If It’s Not the End of the World, Why Is It So Hot?
Times Online - Republican crisis biggest in US since Second World War. Well, almost, by Gerard Baker
WE NO LONGER live in the real world. We have all been forced to inhabit the semi-fictional world of the headline writer, in which every incremental nudge forward in humanity’s progress is Epoch-Making, in which the banal setbacks of everyday life are Catastrophic Defeats.
This hyperbole addiction can impair our moral discernment, dim our sense of history, and render us insensitive to genuinely important events. In this world Amnesty International can, as it did this week, call Guantanamo Bay “the gulag of our times”…
In this world, the French are about to vote this weekend on a question that will determine the Future of Europe, and by obvious extension, the Whole of Humanity. Protagonists on both sides agree, it is historic. It’s either 1940 or 1968. If you throw in political turmoil in Germany, you get what some commentators detect as a “whiff of 1848” across the old continent.

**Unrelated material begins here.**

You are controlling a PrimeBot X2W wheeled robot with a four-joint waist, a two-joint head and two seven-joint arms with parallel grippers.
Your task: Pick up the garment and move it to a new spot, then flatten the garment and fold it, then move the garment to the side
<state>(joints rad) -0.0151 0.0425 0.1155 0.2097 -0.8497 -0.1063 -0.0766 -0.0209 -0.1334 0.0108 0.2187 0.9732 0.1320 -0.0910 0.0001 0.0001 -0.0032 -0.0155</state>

1848? Why stop there? Why not suggest that this might be the most important moment since Romulus and Remus stumbled across that friendly wolf in the barren Latium countryside?
I love Gerard Baker.
But of course this means (once you’ve read the whole thing, you understand) that the Republicans’ absolute and utter ineptness at doing there gosh-darned jobs has even been noticed ‘cross the pond. Lovely.